Oleh Jacob Ereste (Penulis anggota Hati Pena)
Spiritualitas Islam menurut Buya Hamka (Haji Abdul Malik Karim Amrullah) acap disebut tasawuf cukup jelas menekankan pada moralitas (akhlak) dalam.kehidupan sehari-hari. Ia meyakinkan bahwa tasawuf dapat membantu manusia mencapai kesempurnaan spiritual dan akhlak yang baik. Karena itu, sikap ihsan dan ikhlas menjadi sangat penting dalam beribadah dan berinteraksi dengan orang lain. Dan dengan sikap dan sifat yang insan dan ikhlas dapat menggapai kebahagiaan dan kesempurnaan spiritual. Melalui pendidikan dan pembelajaran dapat meningkatkan kesadaran spiritual yang disangka oleh etika, moral dan akhlak mulia manusia sebagai kodrat dan iradat makhluk ciptaan Tuhan.
Kodrat manusia yang memperoleh sifat asli dari manusia ciptaan Tuhan. Dan kodrat itu menurut Buya Hamka adakah fitrah manusia yang baik dan suci yang langsung diberikan okeh Allah SWT kepada manusia saat lahir. Untuk kemudian, bagaimana fitrah itu dapat dipelihara dan dijaga dengan baik untuk dapat berkembang dalam bingkai kebaikan, tidak hanya untuk diri sendiri, rapi juga memberi manfaat bagi orang lain.
Fitrah itu sendiri meliputi kemampuan manusia untuk lebih mengenal Sang Pencipta dengan segenap kasih dan sikap penyayangnya kepada manusia. Begitulah, fitrah manusia sebagai potensi yang bersifat ilahiah dapat mendorong dan melakukan percepatan untuk mendaki puncak spiritual yang acap dilakukan oleh para pekaku spiritual semacam perjalanan yang tiada ujung.
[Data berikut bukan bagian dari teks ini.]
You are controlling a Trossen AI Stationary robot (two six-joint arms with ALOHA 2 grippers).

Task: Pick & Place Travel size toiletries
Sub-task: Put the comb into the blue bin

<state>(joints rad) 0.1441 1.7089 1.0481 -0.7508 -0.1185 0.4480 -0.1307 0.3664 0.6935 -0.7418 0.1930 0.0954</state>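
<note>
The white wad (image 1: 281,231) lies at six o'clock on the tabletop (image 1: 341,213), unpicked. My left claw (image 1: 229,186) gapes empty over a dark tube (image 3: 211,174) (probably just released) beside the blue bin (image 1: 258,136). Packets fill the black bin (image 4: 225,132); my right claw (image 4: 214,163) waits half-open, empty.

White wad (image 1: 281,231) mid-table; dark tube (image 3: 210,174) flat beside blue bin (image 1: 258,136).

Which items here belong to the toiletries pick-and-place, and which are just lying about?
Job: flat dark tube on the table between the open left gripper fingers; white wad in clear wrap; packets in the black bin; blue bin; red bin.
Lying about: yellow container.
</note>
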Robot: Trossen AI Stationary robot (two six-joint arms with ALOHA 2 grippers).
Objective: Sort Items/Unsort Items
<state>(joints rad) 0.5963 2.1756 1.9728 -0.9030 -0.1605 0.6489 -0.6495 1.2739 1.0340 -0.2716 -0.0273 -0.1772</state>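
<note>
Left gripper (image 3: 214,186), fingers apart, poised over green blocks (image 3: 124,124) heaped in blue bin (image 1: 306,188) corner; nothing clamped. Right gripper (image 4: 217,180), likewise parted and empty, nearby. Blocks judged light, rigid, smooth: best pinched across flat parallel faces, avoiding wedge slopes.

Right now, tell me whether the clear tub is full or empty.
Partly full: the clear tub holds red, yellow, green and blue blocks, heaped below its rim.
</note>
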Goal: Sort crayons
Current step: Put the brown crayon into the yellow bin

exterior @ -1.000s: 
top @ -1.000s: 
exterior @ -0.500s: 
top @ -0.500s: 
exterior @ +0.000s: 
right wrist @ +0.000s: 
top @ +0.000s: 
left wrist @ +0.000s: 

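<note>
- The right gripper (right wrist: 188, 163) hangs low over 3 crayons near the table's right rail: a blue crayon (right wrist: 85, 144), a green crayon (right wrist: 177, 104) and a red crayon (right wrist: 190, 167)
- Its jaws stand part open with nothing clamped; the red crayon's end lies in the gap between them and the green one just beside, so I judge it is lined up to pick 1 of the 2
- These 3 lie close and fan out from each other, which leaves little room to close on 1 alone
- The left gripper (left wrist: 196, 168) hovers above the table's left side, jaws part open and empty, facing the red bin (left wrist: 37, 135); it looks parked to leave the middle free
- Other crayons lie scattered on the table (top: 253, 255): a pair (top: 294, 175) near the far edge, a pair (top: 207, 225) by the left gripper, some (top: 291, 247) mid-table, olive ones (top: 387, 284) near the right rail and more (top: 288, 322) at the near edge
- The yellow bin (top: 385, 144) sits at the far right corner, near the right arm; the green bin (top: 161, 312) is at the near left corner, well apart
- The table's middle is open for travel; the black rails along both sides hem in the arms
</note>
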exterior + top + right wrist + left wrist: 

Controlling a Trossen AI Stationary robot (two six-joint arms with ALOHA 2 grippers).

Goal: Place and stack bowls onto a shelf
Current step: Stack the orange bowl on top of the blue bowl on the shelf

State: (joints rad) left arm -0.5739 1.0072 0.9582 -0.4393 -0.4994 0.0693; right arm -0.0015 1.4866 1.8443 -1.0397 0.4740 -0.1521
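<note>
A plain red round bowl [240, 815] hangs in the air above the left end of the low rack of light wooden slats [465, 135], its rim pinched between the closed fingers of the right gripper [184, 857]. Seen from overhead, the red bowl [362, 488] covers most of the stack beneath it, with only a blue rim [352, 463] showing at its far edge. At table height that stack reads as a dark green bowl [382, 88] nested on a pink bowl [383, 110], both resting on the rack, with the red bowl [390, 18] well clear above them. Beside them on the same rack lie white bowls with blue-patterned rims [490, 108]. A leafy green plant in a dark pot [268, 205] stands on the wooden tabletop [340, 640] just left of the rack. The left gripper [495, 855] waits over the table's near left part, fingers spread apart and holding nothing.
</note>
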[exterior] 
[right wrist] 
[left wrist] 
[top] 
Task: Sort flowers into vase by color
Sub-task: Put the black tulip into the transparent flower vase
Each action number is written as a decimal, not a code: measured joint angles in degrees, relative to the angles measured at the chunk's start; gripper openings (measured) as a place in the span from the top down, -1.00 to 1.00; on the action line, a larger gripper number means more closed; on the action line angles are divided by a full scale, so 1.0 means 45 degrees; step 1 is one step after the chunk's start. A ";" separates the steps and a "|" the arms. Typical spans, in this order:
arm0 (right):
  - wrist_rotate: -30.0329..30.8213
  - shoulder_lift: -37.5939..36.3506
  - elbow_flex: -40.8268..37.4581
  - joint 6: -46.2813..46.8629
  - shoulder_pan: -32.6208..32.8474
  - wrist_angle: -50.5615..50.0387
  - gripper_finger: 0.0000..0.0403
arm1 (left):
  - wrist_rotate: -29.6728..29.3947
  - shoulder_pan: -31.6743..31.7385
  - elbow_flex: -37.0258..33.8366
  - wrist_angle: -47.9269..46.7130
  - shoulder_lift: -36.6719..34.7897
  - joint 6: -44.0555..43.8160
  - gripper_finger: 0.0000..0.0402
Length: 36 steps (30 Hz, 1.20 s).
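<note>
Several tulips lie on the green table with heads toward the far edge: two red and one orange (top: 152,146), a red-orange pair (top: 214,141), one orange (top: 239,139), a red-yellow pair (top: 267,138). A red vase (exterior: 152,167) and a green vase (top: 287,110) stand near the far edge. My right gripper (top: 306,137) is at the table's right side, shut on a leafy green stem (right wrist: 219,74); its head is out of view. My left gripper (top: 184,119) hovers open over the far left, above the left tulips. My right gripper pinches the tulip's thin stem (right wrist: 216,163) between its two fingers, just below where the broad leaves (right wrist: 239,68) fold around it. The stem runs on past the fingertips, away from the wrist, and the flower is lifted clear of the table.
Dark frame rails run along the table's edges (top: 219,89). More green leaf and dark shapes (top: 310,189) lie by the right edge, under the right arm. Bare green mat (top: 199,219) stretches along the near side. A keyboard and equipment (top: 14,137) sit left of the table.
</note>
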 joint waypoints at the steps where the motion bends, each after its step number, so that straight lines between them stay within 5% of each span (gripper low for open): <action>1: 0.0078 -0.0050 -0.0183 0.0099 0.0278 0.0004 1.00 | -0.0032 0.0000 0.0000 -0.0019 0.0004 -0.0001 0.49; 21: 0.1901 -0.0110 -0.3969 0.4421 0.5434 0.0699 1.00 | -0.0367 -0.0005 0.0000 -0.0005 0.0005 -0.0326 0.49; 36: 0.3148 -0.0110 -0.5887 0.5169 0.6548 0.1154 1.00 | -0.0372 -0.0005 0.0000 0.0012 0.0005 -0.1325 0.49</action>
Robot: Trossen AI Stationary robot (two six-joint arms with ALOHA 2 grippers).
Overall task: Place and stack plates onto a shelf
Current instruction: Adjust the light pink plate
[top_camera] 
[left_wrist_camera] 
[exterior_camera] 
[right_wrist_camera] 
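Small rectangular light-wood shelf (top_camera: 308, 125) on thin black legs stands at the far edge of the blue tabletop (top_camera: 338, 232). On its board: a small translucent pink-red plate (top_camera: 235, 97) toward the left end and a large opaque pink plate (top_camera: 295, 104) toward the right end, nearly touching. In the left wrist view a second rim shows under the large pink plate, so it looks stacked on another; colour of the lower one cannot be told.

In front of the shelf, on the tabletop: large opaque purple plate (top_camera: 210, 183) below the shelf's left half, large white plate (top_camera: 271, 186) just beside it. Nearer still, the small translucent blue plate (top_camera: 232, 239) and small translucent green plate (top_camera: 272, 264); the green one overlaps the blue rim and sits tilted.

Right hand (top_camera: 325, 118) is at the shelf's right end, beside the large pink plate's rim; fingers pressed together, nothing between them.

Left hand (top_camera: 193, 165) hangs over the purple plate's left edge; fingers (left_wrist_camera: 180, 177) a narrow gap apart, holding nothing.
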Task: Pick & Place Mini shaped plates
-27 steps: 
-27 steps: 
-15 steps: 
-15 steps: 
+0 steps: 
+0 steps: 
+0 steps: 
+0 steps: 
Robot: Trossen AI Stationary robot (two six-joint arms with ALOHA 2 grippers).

Kecuali hanya ada semacam terminal-terminal persinggahan untuk sejenak melepaskan lelah hingga kemudian terus kembali berjalan tanpa keluh dam kesah, sebab semua dilakukan dengan hati yang riang gembira dengan keyakinan pasti bertemu dengan Tuhan.
Jika tak salah ingat, pada tahun 1960-an dahulu ada buku karya Bung Karno judulnya “Mencari Tuhan”. Karena memang tidak bisa ditemukan lagi di perpustakaan pribadi, buku ini dahulu sungguh sangat terkenal dan beredar luas di masyarakat. Sengat penulis buku “Mencari Tuhan” ini membahas tentang pengembaraan spiritual dan keimanan manusia yang patut menjadi rujukan. Ada juga buku yang berjudul sama “Mencari Tuhan” dengan pemaparan pandangan Barat yang ditulis oleh Karel A. Steenbrink yang membahas upaya mencari Tuhan dalam.perspektif Barat. Saripati isi kedua buku ini nyaris sama, pengembangan spiritual dan keimanan. Esensi dari upaya ‘Mencari Tuhan” ini sesungguhnya justru untuk menemukan jati diri sendiri — dengan memahami dan menyadari keberadaan diri sendiri — di dunia ini.